* **Source records**:
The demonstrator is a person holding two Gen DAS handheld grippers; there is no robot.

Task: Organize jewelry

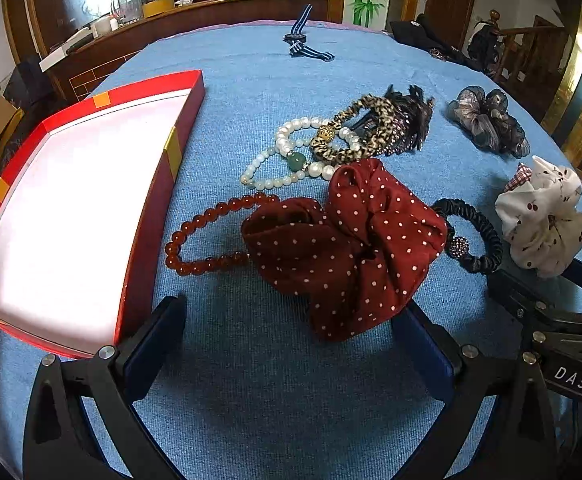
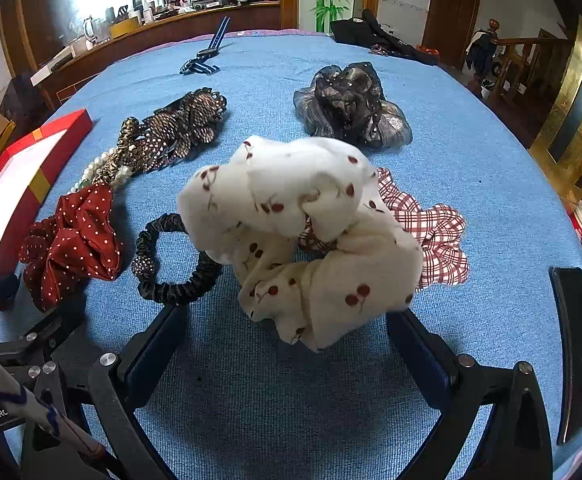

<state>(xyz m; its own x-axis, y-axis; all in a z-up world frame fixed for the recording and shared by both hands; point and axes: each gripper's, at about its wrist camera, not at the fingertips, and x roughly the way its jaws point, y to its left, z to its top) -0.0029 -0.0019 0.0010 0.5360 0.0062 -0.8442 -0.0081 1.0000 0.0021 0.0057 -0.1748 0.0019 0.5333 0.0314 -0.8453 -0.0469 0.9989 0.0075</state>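
Getting ready to pick things up is the step here, I think, because nothing sits in the red box (image 1: 163,184) yet. It lies open on the blue cloth (image 1: 251,380), on the left side, and its white inside looks bare. The left gripper (image 1: 291,320) has its two fingers wide apart, with the red dotted scrunchie (image 1: 343,248) lying just in front of them and between them. The right gripper (image 2: 287,328) is spread wide too, and the white cherry scrunchie (image 2: 303,232) sits right ahead of it, on top of a red checked one (image 2: 435,232). Beads lie near the box: a dark red bracelet (image 1: 203,236) and a pearl bracelet (image 1: 291,160). Next, the left fingers likely need to slide a bit forward, squeeze the soft red scrunchie, and carry it over the box wall.
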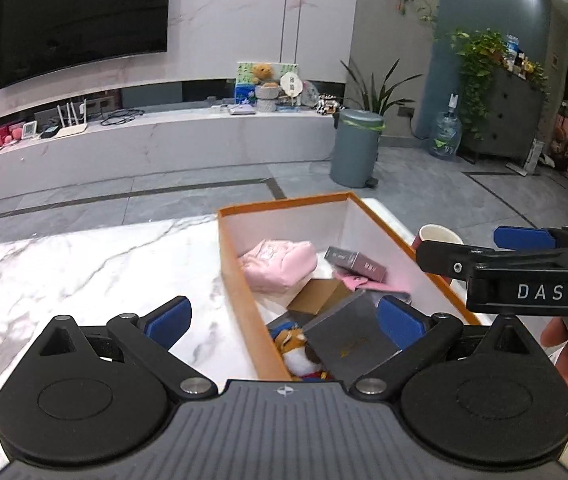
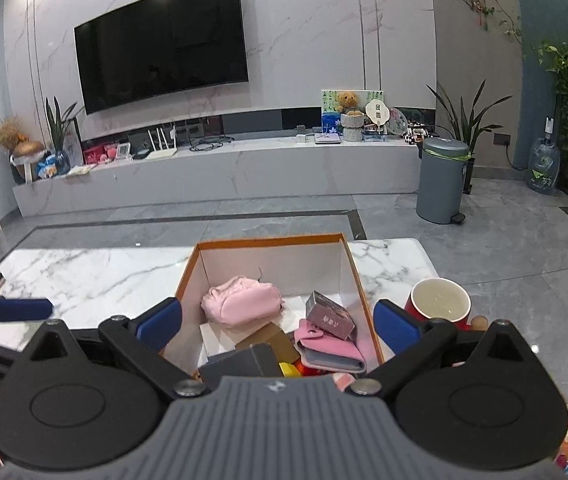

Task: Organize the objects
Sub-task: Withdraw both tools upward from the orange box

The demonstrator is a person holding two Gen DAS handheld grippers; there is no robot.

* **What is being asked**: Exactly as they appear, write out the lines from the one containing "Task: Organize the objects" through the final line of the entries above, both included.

* **Answer to the exercise**:
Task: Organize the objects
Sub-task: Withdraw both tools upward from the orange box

The demonstrator is a person holding two Gen DAS handheld grippers; there is no robot.

No further work remains in this exercise.